The old rituals are as beautiful as they are old…but they were never meant to be ends in and of themselves. What rituals, in fact, what organized religion have largely done, is boxed people into structures, bound by rules and bylaws and budget issues, leaving the “oppressed,” the “fatherless,”  and the “widow” to pretty much fend for themselves.

Someone asked me the other day, “Why, when churches,especially Catholic churches, have so much money are there so many homeless, hungry people?  Does God care about people for real?” Well, it was too loaded a question for me to answer on the spot, but that person is not the first who has asked such a question. What we forget, though, even those of us who ask those questions, is that “the church” is not a building, filled with beautiful, music-bolstered ritual, but is, rather, “we the people.” The world gets better, gets more just and right in the eyes of God by people who understand that very basic distinction and who combine faith and works.

It is easy to be cynical when we see so much suffering in the world, leading us to doubt God, or God’s presence, but the problem isn’t God. According to all I have read, God did not create nor does God require, all the ritual with which we involve ourselves. All we are required to do is “do” the work of God while we are yet alive.

Participating in ritual, though, is more fun, less time-consuming …and, well, spiritually seductive.

Discussion on this always leads to a cultural “fight” over what and who God is, and what God requires. Many will say that Jesus, sent by God, was a socialist, or at least believed in social justice as it is taught today. Others identify that same Jesus as a hard-core capitalist, come pointing to the Parable of the Talents, found in the Gospels of Matthew and Luke. There are the cultural “eyes” mentioned before. It is quite frustrating to both sides that the other side does not or will not “get it.”

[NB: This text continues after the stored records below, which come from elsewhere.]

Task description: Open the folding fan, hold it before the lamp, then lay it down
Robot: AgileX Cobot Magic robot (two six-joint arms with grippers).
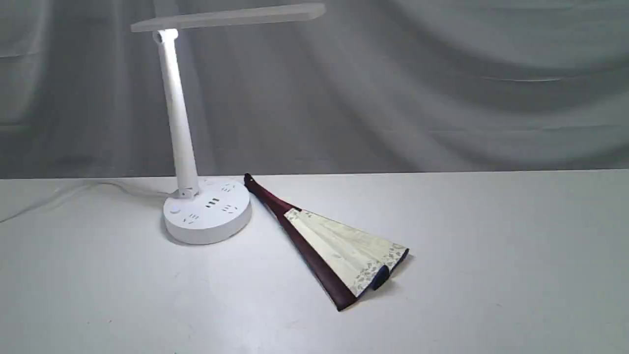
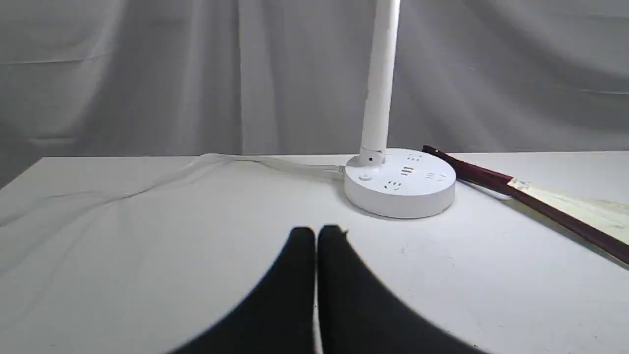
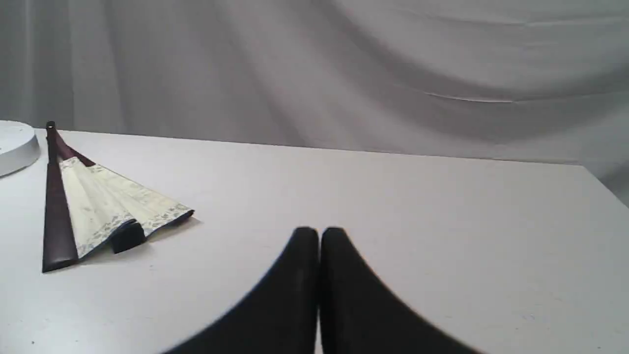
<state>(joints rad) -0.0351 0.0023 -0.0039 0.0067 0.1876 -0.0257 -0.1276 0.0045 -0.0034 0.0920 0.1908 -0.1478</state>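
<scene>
folding fan [image 1: 339, 246] lying partly spread on worktop [image 1: 491, 275] | long axis running diagonally, pivot pointing at lamp [image 1: 206, 214] base just beside it | left gripper [image 2: 317, 231] sitting closed, empty | right gripper [image 3: 319, 231] sitting closed, empty

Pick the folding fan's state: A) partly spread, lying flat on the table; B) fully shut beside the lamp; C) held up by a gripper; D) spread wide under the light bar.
A: the folding fan lies on the table, only a few pleats fanned out, pivot beside the lamp.
</scene>
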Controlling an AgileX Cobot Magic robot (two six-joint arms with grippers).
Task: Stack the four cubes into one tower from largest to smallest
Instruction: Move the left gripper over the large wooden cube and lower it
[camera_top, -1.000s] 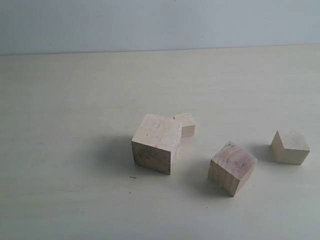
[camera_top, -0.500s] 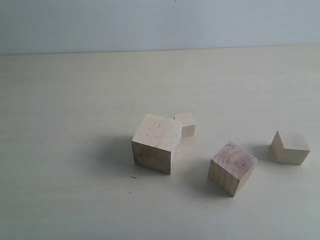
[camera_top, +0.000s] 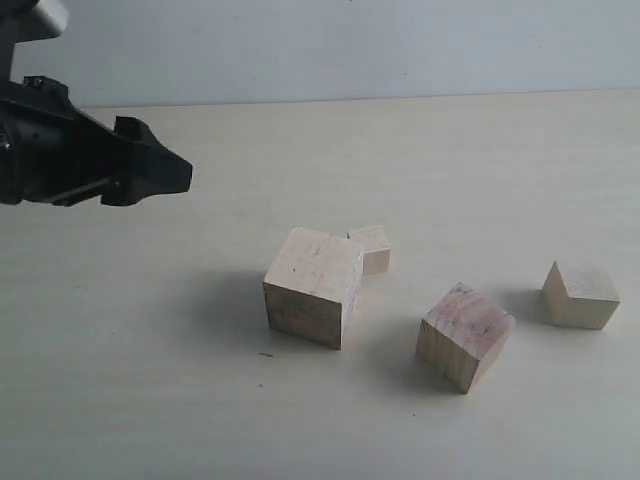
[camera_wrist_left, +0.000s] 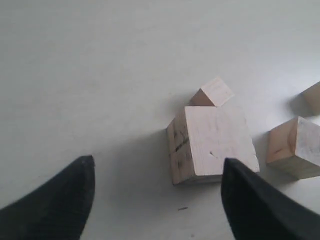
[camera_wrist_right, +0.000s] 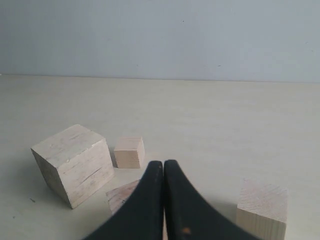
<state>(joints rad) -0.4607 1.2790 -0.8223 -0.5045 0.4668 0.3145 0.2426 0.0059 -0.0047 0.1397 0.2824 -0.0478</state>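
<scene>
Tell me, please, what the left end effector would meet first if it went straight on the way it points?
Probably the largest pinkish-tan wooden cube: the left wrist view frames it ahead of the open left end effector. Depth is unclear, so it might pass above.

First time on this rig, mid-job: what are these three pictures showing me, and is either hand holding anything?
This is a robot with two arms, each ending in a two-fingered hand. The wide picture comes from a camera off the arms; the other two come from cameras on the wrists, looking past the dark fingers. On the table lie four separate wooden cubes: the largest cube, the smallest cube behind it, the second cube and third cube to the right. Nothing is stacked yet. The left hand is open and empty, facing the largest cube. The right hand is shut on nothing.
</scene>
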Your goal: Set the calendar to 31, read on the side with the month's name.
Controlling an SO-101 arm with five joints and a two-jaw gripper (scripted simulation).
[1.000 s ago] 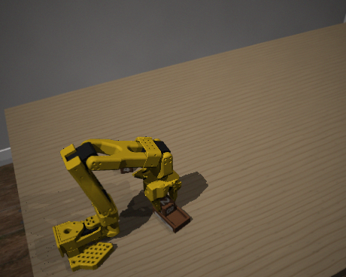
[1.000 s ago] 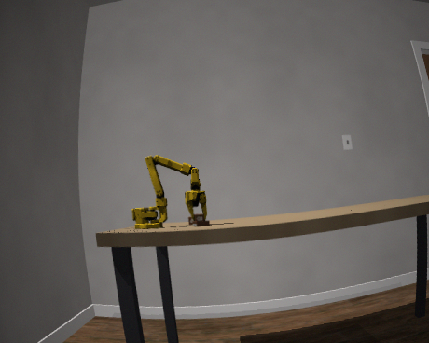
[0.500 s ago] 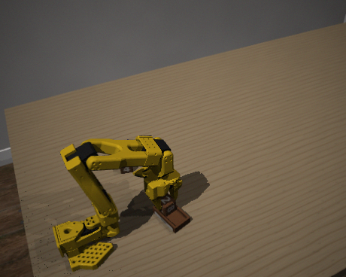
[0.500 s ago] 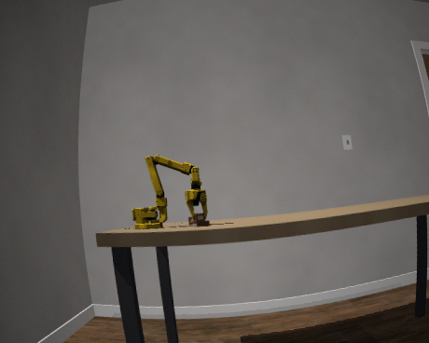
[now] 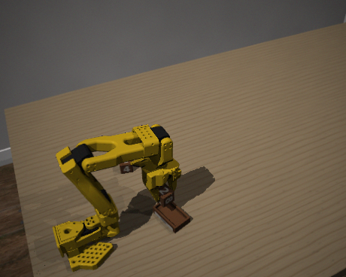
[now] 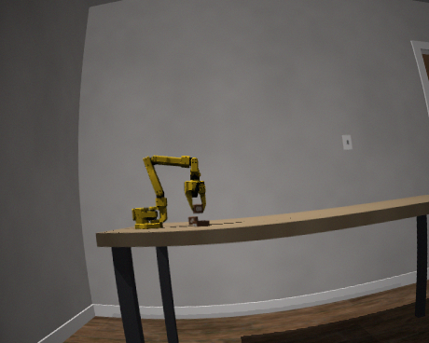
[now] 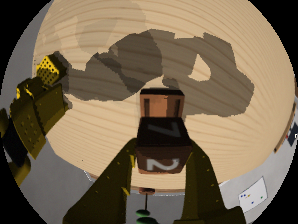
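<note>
My gripper [image 5: 166,193] [image 6: 199,206] [image 7: 164,144] points down and is shut on a dark brown cube [image 5: 167,200] [image 6: 198,209] [image 7: 163,152], held above the tray. The top view shows a 2 and an 8 on this cube; the wrist view shows a 7 and a 2. The tray [image 5: 182,225] [image 6: 203,223] [image 7: 162,92] lies flat on the table, and what shows of its floor is bare. A pale strip shows on its lower-left side; no name is readable. The other cube [image 5: 126,168] stands on the table outside the tray, with a 4 showing.
The arm's base [image 5: 79,233] [image 6: 147,219] stands on the wooden table [image 5: 252,132] [image 6: 312,215] [image 7: 100,127], near its left edge. In the top view the other cube is just below the forearm, left of the gripper. The arm's shadow lies around the tray.
</note>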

There are so many people caught up in wretched lives, there because of a variety of reasons, but many of them for reasons over which they had little control. Like the poor in Calcutta, where Mother Teresa began her great work, there are “Calcutta” situations everywhere, and remarkably few willing to go and “live amongst” them by offering the deepest and most complete service they can. Too time-consuming. Too distasteful

So, it’s just easier to settle into a Sunday worship experience, and a little heavy ritual from time to time doesn’t hurt. It reminds us of the mysterious tremendum of God. We would rather think about that than “do holy” and minister to people who , far away from ritual, are hurting and lost. The doors of the amazing Sistine Chapel have just been closed; the work of finding a new pope has officially begun. The high ritual has ended…and the world is not changed.